PROBLEM STATEMENT
Check each line of the data below for the string "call", then report how many lines have it and nothing else.
************
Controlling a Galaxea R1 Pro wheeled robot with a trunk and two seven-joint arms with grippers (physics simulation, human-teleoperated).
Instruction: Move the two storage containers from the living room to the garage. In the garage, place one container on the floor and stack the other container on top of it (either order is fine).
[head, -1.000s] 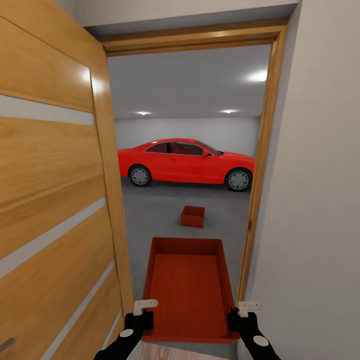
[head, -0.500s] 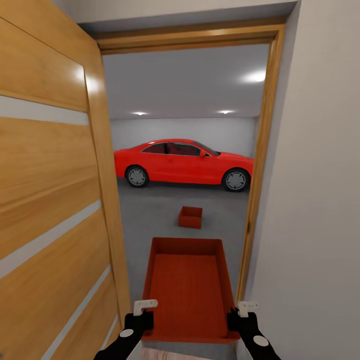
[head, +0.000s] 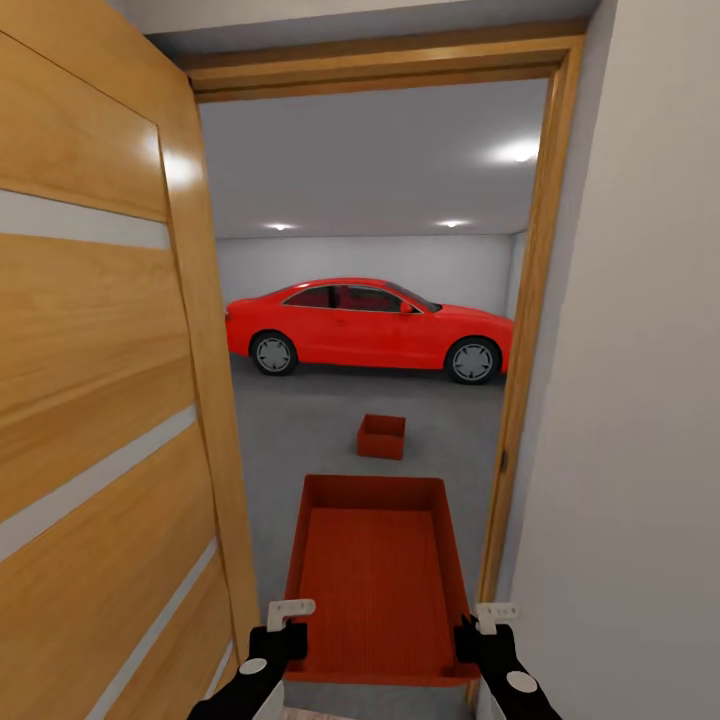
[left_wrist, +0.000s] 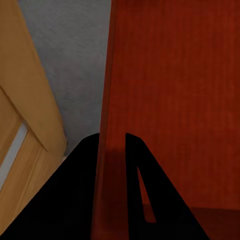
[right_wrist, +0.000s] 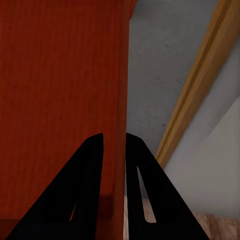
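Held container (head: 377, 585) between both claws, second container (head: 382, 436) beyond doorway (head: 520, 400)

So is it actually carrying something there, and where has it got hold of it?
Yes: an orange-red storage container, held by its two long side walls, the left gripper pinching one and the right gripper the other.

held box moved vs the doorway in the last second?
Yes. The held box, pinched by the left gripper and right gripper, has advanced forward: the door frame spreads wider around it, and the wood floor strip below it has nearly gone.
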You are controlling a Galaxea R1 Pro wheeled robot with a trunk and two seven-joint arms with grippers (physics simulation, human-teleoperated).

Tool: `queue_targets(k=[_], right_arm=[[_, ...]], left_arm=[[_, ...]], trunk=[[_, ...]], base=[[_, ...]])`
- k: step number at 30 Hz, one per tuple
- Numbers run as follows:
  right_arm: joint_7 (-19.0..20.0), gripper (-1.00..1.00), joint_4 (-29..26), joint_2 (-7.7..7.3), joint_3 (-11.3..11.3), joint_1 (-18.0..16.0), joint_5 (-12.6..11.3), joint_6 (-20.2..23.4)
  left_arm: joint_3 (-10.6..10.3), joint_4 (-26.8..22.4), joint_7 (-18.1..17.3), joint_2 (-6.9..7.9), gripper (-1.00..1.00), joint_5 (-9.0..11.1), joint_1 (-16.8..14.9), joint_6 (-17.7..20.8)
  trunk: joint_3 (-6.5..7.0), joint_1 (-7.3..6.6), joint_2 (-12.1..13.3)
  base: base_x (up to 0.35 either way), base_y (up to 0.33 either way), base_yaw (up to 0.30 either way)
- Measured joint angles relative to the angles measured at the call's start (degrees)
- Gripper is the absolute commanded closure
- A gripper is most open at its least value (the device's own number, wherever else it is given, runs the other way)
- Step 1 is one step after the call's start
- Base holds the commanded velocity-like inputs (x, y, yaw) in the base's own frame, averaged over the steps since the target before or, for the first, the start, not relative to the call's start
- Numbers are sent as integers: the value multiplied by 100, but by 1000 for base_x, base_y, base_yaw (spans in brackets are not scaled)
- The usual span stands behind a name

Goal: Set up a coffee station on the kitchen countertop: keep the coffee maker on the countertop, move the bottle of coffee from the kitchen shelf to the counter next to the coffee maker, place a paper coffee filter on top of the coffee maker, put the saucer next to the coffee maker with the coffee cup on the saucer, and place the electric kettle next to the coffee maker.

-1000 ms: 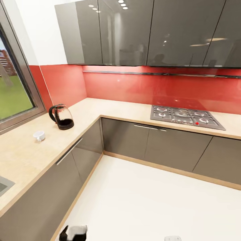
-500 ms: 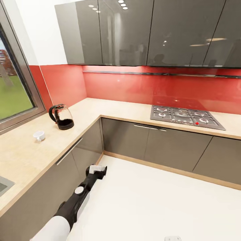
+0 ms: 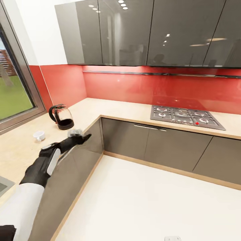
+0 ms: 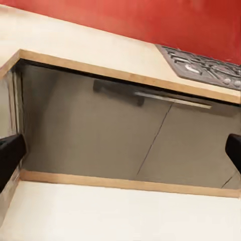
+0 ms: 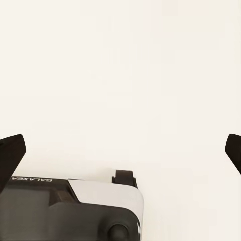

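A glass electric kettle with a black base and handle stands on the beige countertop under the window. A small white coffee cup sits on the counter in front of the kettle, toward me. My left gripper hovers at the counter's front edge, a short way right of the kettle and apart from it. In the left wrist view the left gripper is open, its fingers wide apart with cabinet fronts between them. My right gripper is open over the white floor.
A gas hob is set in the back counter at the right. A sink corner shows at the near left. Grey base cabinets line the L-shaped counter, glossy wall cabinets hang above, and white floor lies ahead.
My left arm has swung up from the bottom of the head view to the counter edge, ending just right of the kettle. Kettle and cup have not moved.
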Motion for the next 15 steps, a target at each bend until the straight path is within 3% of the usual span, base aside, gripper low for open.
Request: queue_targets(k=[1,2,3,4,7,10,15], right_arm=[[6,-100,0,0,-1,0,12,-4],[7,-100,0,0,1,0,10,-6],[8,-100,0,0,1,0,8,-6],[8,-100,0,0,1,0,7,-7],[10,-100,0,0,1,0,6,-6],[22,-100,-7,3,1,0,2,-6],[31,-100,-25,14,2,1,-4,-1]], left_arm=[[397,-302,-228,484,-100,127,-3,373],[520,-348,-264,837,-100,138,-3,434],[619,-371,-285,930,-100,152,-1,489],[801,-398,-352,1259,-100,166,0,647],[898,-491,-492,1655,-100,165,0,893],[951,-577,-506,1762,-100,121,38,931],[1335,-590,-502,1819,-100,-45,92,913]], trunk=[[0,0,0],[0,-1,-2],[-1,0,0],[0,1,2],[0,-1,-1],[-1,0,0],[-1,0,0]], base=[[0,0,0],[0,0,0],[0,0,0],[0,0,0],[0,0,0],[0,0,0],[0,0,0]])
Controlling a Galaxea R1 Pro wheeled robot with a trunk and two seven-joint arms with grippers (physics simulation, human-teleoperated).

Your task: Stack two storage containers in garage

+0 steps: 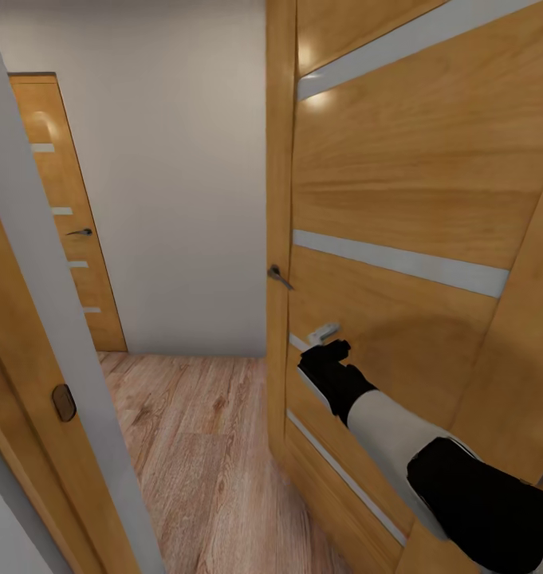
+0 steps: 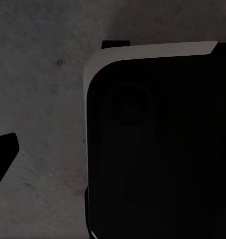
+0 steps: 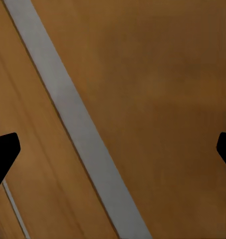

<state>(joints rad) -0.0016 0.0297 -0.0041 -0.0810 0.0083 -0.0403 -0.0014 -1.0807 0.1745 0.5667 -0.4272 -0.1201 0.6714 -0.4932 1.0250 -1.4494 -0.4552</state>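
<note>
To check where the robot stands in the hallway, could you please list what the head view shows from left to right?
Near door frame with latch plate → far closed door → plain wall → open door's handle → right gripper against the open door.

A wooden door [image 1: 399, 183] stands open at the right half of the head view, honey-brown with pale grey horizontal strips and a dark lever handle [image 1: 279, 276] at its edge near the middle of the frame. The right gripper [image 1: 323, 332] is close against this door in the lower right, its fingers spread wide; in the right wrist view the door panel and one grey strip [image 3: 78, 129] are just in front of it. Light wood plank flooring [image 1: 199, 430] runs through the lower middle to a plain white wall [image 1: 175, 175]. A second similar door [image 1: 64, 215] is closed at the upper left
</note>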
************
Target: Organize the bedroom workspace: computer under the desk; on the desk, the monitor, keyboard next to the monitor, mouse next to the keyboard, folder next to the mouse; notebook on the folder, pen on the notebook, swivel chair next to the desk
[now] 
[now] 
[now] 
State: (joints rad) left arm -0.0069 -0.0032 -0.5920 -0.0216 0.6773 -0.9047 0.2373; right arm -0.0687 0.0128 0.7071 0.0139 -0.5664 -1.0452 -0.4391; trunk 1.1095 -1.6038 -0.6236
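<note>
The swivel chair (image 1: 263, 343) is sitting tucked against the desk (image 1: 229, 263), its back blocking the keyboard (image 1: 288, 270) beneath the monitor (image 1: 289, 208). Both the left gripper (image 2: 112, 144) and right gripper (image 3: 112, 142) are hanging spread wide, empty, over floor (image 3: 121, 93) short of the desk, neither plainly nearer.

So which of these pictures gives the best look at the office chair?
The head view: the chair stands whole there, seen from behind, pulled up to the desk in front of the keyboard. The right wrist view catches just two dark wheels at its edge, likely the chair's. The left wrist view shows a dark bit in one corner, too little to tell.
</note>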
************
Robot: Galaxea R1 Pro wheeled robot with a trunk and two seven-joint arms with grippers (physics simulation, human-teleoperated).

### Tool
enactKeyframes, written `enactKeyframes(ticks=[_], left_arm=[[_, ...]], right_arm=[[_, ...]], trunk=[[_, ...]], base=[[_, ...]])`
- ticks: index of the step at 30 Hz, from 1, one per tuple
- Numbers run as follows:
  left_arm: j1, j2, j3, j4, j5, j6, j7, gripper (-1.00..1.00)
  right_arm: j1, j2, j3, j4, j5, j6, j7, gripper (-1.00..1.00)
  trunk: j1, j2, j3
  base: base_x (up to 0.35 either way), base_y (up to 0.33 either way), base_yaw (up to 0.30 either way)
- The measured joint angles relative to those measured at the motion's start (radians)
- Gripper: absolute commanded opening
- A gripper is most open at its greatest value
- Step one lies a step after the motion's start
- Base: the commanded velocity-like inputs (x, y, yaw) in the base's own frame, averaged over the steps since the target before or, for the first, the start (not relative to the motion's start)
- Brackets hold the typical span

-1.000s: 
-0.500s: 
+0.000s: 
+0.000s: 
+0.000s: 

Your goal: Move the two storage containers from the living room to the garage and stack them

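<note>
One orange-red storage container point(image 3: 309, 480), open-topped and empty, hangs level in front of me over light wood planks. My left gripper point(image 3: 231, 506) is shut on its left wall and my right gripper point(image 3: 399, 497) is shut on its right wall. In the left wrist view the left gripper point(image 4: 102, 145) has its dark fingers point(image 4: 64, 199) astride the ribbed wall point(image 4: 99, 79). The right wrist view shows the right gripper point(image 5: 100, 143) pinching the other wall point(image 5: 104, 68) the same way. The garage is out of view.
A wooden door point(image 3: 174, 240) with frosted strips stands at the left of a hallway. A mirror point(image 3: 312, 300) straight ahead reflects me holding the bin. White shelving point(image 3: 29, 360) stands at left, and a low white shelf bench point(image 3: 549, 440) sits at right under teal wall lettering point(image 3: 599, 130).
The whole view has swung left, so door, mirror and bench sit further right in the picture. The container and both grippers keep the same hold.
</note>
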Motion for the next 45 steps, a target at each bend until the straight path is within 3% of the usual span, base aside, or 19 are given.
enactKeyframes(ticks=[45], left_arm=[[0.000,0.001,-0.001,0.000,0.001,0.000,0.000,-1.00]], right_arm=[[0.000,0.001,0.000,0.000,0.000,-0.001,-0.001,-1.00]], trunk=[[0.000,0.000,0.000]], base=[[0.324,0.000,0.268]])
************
EXERCISE OUTPUT
3